執刀医が、偶然にも所属する獣医師会の仲間の高校の級友だったため、彼が私の無事を頼んでくれて、先生にはそれなりのプレッシャーがかかったと察した。
そこで私は、当時まだ未開分野の手術が上手くいくように、逆にリラックスしてもらおうと「先生、私、独り身なので、何が起きても構いません。思い切ってやってください」と伝えた。
当時は苦痛から一刻も早く抜け出したい一心で、半ば捨て鉢でもあったが、今振り返っても、あながち間違いではなかったと思っている。
自分がウサギの手術をする立場になってみて、もし飼主さんからそう言われたら、少しは肩の力が抜けるだろうからだ。

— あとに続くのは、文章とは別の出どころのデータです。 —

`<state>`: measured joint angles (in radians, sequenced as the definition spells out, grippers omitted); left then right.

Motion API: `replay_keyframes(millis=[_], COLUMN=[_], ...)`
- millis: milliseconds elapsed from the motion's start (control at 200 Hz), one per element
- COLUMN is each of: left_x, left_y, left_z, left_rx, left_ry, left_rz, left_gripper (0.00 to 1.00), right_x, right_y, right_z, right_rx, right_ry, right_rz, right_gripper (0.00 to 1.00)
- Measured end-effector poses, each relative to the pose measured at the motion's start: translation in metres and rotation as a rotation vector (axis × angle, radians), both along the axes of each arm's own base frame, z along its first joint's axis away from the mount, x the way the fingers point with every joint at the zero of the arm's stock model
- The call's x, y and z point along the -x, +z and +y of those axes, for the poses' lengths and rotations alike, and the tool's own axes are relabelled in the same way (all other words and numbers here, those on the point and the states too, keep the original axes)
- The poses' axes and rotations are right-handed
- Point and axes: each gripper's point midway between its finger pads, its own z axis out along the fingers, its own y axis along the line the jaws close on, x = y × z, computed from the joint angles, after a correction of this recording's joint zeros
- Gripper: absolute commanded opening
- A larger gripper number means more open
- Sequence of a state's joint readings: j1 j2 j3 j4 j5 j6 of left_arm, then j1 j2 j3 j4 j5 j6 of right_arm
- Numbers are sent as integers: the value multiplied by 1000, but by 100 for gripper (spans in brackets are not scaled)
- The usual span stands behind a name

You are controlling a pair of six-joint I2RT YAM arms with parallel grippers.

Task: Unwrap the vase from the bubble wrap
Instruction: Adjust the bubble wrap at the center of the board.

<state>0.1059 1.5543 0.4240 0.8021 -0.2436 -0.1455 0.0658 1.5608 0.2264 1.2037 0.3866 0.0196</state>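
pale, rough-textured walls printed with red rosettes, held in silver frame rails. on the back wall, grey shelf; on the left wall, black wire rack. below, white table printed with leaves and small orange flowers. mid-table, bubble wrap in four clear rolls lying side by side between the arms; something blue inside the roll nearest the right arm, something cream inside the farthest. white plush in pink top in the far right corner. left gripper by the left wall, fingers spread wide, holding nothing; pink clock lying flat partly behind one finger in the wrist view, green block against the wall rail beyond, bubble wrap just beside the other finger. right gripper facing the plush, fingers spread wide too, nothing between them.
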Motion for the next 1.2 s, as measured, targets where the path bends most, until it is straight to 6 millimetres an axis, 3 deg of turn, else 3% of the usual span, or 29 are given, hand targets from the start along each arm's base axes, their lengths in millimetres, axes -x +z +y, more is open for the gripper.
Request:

逆に、これは実際にあった話だが、いざ手術という直前に、飼主さんから
「先生、うちの子は我が子同然なんです。だからこの子にもしものことがあったら、私…もう生きていけませんので」
そう言われたことがある。
そのとき、どれほど私が手元を震わせ、汗びっしょりで手術をしたか、想像してみてほしい。
大人なら、どんな場面でも相手の心境を察しながら言葉をかけるべきだと思う。
しかし、子供──小学生くらいまで──はこの限りではない。
今日、手術を控えたウサギの飼主さんのお子さんから、こんな手紙をもらった。

プレッシャー? 感じたかって?
もちろん。
でも、それは不安ではなく、やる気がみなぎる、良い意味での「後押し」でした。